As early as 1875, while a stock star at Hooley's Theatre in Chicago, O'Neill played the title role in a stage adaptation of Dumas' The Count of Monte Cristo. In early 1883 O'Neill took over the lead role in Monte Cristo at Booth's Theater in New York, after Charles R. Towne died suddenly in the wings after his first performance. O'Neill's interpretation of the part caused a sensation with the theater-going public. A company was immediately set up to take the play on tour. O'Neill bought the rights to the play. The San Francisco News Latter was less appreciative of O'Neill, saying on December 31, 1887 "In his hands the romantic story has degenerated into an extravagant melodrama. ...He is reaping the pecuniary profit of his business sagacity, but it is at the cost of art."

O'Neill soon had enough of the Count. His lines came out by rote and his performances became lackadaisical. He tried other plays but The Three Musketeers and Julius Caesar met with indifferent response, and O'Neill was forced to return to Monte Cristo in order to recoup the losses sustained in "artistic successes". Monte Cristo remained a popular favorite and would continue to make its appearance on tour as regular as clockwork. O'Neill could not afford to sacrifice wealth in the face of a growing family. His son Eugene was born in New York on October 16, 1888.

He went on to play this role over 6000 times. Some, including Eugene, saw O'Neill's willingness to play the role so many times as selling out; squandering the potential of his art in order to make money. By 1887, The San Francisco Morning Call estimated O'Neill's fortune at a quarter of a million dollars.
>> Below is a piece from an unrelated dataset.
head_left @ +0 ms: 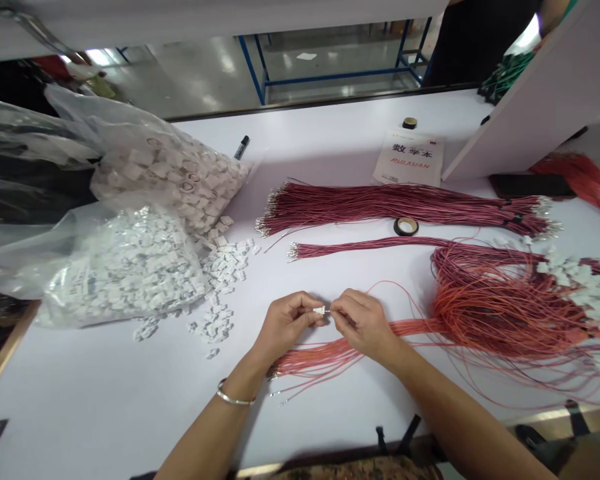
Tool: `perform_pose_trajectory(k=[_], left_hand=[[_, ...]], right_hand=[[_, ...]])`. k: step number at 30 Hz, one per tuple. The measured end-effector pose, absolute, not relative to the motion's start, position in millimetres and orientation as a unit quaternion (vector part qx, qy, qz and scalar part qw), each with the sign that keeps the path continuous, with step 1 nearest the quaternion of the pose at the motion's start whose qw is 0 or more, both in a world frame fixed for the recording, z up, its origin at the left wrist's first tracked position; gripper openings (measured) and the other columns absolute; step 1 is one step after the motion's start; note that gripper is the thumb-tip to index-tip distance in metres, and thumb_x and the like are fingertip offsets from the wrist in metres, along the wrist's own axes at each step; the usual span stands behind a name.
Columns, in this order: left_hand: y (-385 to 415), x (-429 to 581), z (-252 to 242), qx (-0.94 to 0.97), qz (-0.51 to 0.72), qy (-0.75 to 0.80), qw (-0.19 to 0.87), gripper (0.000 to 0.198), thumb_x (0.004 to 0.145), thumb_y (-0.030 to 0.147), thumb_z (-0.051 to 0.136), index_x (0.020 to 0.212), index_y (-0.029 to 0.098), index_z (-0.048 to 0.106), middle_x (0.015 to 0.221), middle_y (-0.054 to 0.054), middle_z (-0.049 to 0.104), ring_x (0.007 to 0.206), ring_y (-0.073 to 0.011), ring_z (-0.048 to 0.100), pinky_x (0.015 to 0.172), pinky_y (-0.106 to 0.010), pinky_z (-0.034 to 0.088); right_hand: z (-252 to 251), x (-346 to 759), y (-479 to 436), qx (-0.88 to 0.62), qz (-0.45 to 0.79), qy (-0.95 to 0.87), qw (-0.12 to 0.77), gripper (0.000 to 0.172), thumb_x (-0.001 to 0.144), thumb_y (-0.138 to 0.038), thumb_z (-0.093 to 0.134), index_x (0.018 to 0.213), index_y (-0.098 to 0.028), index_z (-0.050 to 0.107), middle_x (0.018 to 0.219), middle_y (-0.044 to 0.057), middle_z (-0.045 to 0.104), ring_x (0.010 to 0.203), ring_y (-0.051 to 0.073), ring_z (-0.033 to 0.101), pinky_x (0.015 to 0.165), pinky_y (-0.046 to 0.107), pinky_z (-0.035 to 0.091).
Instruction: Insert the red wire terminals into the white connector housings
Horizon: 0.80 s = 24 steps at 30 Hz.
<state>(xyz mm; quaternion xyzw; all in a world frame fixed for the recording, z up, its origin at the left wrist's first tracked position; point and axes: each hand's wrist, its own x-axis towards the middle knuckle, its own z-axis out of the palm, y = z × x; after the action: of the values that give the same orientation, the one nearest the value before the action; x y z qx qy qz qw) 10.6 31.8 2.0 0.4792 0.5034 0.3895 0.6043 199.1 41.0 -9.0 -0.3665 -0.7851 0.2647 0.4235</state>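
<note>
My left hand (293, 323) pinches a small white plastic connector housing (321, 310) between thumb and fingers. Facing it, my right hand (361, 320) is closed on the end of a thin wire, whose tip meets the housing; how deep it sits I cannot tell. Under both hands lies a bundle of orange-red wires (313, 360) with metal terminals at its left end. It runs right into a large tangle of orange and dark red wires (505, 307). Left of my hands, loose white housings (217, 323) are scattered on the white table (145, 393).
Clear plastic bags of white parts, one nearer (130, 267) and one behind (170, 167), fill the left side. Dark red wire bundles (380, 203) lie beyond my hands, beside a tape roll (406, 227), a notebook (410, 157) and a marker (241, 147). White connectors (575, 280) pile at right.
</note>
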Motion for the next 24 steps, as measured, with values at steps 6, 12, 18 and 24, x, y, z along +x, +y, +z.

In March 1894, O'Neill took on the role of Shane O'Neill in the play The Prince of Ulster.

According to his son, Eugene,

My father was really a remarkable actor, but the enormous success of "Monte Cristo" kept him from doing other things. He could go out year after year and clear fifty thousand in a season. He thought that he simply couldn't afford to do anything else. But in his later years he was full of bitter regrets. He felt "Monte Cristo" had ruined his career as an artist.

The company toured as far west at St. Louis; Eugene O'Neill who had given up his studies at Princeton, was the assistant treasurer. He left the company to begin his wanderings at sea. O'Neill converted "Monte Cristo" into tabloid form for the vaudeville circuit to accommodate changing taste in theater entertainment.

O'Neill's celebrity and identification with Monte Cristo led Adolph Zukor to engage O'Neill in 1912 to appear in a feature film version of the play as the first production of his Famous Players Film Company. By that time O'Neill had been continuously playing the part for nearly 40 years and was 65 years old. Directed and photographed by Edwin S. Porter and co-starring Nance O'Neil as Mercedes, the film was initially held back in release but finally appeared in late 1913.

==Death==
In mid-1920, James was struck by an automobile in New York City and taken to Lawrence + Memorial Hospital in New London, Connecticut. He died, aged 72, on August 11, 1920, from intestinal cancer, at the family summer home, the Monte Cristo Cottage in Connecticut. His funeral at St. Joseph's Church was attended by, among others, O'Neill's sister, Mrs. M. Platt of St. Louis and Edward D. White, Chief Justice of the United States Supreme Court. O'Neill was buried in St. Mary's cemetery.

==Legacy==
James O'Neill later became the model for James Tyrone, the tightwad, mercurial, insensitive father character in Eugene O'Neill's posthumously published autobiographical play Long Day's Journey into Night, which tells the story of the Tyrone family, which closely resembles the O'Neill family.